* Problem details *
A verbatim restatement of the data, free of pictures, is what you should output.

Recorded data
════════
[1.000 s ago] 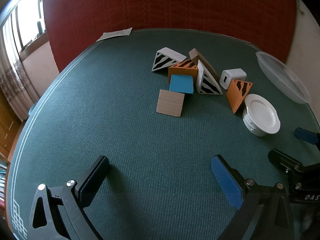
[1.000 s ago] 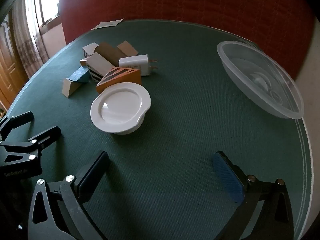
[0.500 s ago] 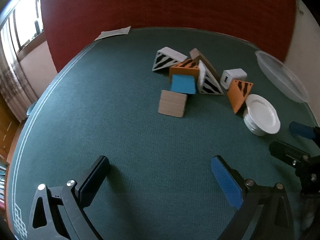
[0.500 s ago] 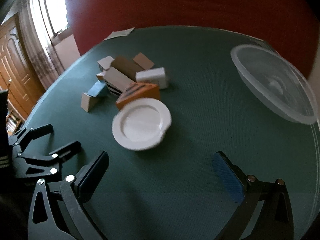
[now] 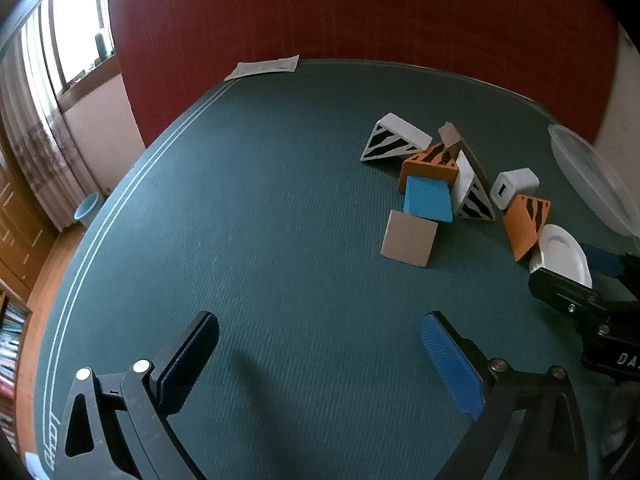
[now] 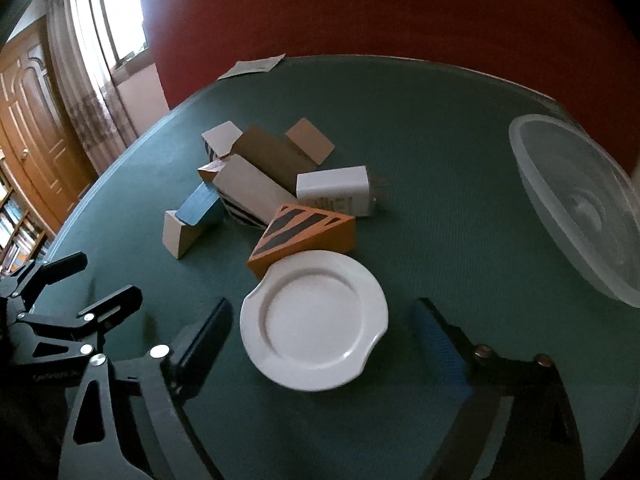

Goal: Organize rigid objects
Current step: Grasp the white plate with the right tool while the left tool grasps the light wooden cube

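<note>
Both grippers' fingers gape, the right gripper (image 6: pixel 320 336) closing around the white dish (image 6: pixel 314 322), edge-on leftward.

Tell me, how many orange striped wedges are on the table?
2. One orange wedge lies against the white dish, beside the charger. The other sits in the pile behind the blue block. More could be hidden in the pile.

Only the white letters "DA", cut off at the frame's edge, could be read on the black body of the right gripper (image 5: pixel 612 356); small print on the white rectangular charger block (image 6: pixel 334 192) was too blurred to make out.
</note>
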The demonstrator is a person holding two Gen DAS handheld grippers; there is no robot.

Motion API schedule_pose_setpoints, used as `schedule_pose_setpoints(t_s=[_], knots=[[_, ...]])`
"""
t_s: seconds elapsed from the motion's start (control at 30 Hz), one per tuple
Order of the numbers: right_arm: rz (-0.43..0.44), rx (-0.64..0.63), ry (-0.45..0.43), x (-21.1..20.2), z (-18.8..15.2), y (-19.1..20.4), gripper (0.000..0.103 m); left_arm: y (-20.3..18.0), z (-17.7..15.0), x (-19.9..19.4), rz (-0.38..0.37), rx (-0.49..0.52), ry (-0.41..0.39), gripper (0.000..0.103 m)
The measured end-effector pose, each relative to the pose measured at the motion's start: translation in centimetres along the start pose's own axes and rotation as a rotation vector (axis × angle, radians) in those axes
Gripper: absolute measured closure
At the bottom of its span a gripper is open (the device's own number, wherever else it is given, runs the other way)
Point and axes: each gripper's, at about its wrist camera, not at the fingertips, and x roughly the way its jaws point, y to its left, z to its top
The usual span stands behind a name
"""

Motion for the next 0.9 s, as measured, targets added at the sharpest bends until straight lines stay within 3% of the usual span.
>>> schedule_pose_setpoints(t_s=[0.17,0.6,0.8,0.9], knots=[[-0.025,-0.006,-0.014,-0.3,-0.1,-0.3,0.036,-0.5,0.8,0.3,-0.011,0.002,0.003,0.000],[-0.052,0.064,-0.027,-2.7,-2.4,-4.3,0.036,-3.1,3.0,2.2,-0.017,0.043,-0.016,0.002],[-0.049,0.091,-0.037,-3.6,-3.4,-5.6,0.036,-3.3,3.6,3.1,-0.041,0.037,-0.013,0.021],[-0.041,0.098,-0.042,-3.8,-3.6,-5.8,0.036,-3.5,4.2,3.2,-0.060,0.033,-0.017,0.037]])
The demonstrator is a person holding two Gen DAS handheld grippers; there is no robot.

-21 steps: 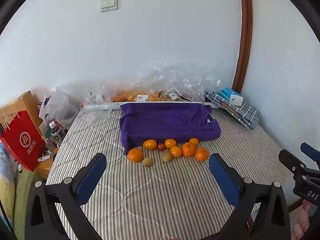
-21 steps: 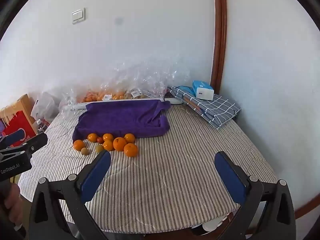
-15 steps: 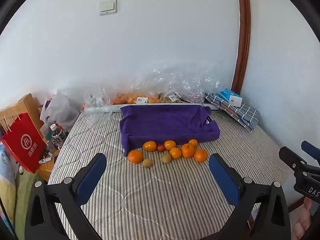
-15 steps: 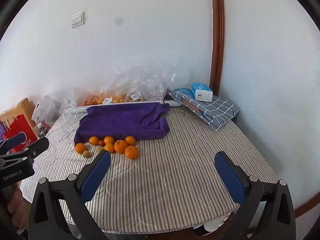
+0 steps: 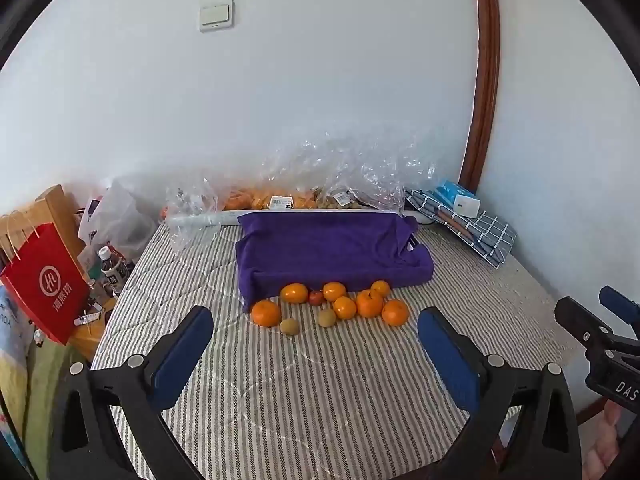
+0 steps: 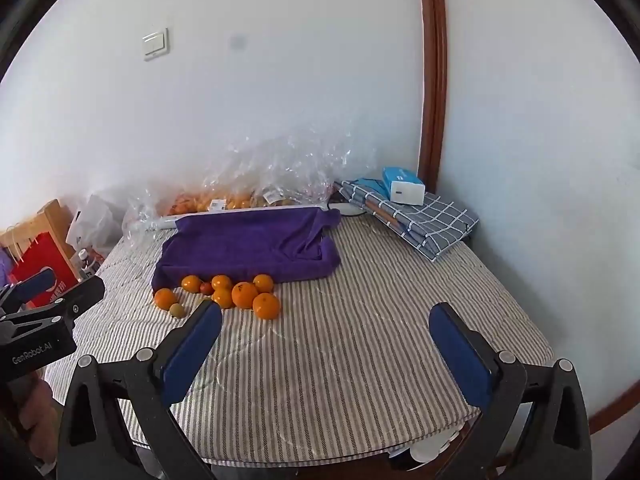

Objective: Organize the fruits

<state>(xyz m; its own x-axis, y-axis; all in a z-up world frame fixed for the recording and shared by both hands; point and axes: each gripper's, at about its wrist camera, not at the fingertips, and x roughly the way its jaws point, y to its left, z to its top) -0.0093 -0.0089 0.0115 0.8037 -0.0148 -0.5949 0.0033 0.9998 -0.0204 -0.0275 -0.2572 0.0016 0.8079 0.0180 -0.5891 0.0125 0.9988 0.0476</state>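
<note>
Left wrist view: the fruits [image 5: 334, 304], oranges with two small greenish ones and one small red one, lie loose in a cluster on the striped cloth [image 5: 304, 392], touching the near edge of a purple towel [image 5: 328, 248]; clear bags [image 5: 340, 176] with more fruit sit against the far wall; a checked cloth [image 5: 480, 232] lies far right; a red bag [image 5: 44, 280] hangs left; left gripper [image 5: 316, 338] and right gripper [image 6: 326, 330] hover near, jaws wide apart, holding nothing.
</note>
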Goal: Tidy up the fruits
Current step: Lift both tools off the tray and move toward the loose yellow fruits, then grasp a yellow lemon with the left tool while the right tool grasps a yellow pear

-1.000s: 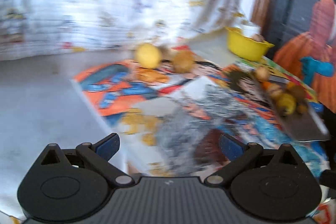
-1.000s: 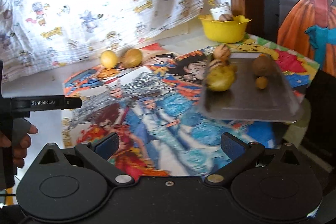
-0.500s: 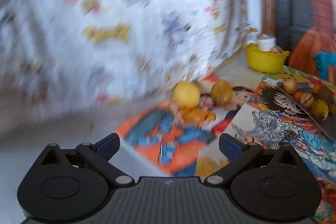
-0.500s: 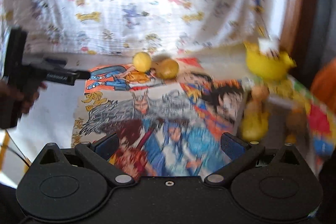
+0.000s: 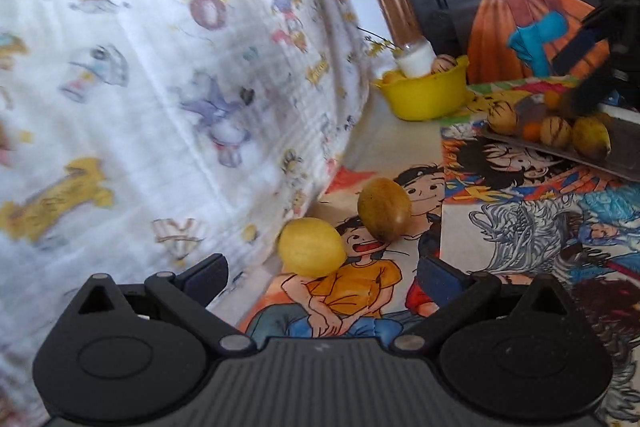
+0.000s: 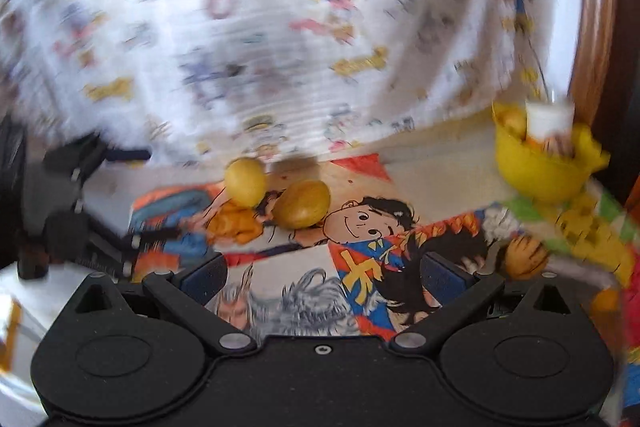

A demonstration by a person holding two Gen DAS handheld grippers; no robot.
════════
* Output of the task *
[1.000 s ago] 
[1.000 s ago] 
[0.500 s ago] 
[0.500 s ago] 
[now] 
[now] 

Goal: Organize rigid objects
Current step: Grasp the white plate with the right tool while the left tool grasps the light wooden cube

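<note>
Both grippers' fingers gape, the right gripper (image 6: pixel 320 336) closing around the white dish (image 6: pixel 314 322), edge-on leftward.

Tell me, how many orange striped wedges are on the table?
2. One orange wedge lies against the white dish, beside the charger. The other sits in the pile behind the blue block. More could be hidden in the pile.

Only the white letters "DA", cut off at the frame's edge, could be read on the black body of the right gripper (image 5: pixel 612 356); small print on the white rectangular charger block (image 6: pixel 334 192) was too blurred to make out.
</note>
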The demonstrator is a person holding two Gen DAS handheld grippers; there is no robot.

Motion API schedule_pose_setpoints, used as `schedule_pose_setpoints(t_s=[_], knots=[[_, ...]])`
"""
t_s: seconds elapsed from the motion's start (control at 30 Hz), one per tuple
Order of the numbers: right_arm: rz (-0.43..0.44), rx (-0.64..0.63), ry (-0.45..0.43), x (-21.1..20.2), z (-18.8..15.2), y (-19.1..20.4), gripper (0.000..0.103 m); left_arm: y (-20.3..18.0), z (-17.7..15.0), x (-19.9..19.4), rz (-0.38..0.37), rx (-0.49..0.52), ry (-0.41..0.39), gripper (0.000..0.103 m)
The measured end-effector pose, each relative to the pose measured at the motion's start: translation in centimetres along the start pose's own axes and rotation as a rotation vector (axis × angle, radians) in those axes
Gripper: absolute measured closure
At the bottom of its span a gripper is open (the device's own number, wherever else it is given, runs the other way)
Point and axes: each gripper's, at about its wrist camera, not at the fingertips, and x roughly the way its jaws point, y to its left, z to its top
The usual span stands behind a name
"""

Motion for the next 0.9 s, as measured, targets added at the sharpest bends until straight lines stay within 3% of the usual span.
>>> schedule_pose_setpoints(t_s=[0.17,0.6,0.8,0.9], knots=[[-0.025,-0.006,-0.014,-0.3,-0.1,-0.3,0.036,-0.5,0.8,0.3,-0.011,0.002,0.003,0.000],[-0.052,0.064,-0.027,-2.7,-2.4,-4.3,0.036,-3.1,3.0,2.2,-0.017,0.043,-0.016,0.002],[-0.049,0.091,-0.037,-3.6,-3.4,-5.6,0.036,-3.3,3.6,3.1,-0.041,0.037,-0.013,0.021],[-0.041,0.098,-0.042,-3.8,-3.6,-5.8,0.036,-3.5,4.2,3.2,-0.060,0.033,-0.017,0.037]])
The demonstrator is a person holding two Gen DAS handheld grippers; there is no robot.

-21 steps: 
-21 steps: 
-15 steps: 
-15 steps: 
+0 steps: 
+0 steps: 

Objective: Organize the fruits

<state>(xyz m; its own x-axis, y-axis; all in a z-up world frame fixed for the recording and shared by both hands; point and axes: each gripper's, at about its wrist camera, not at the fingertips, and x roughly the way its jaws point, y to its left, z to its top) -0.0093 -0.0089 0.0115 0.8037 -0.0148 -0.5949 0.0033 0.9998 -0.0204 -0.0275 -0.2572 0.0016 0.8079 0.0180 -0.5891 0.0125 0.9988 0.0476</state>
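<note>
Left wrist view: the fruits [image 5: 334, 304], oranges with two small greenish ones and one small red one, lie loose in a cluster on the striped cloth [image 5: 304, 392], touching the near edge of a purple towel [image 5: 328, 248]; clear bags [image 5: 340, 176] with more fruit sit against the far wall; a checked cloth [image 5: 480, 232] lies far right; a red bag [image 5: 44, 280] hangs left; left gripper [image 5: 316, 338] and right gripper [image 6: 326, 330] hover near, jaws wide apart, holding nothing.
</note>
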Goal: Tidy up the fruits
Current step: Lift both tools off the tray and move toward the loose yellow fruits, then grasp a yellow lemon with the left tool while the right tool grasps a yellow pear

-1.000s: 
-1.000s: 
-0.500s: 
-0.500s: 
+0.000s: 
+0.000s: 

A demonstration by a person holding two Gen DAS handheld grippers; no robot.

No further answer will be given.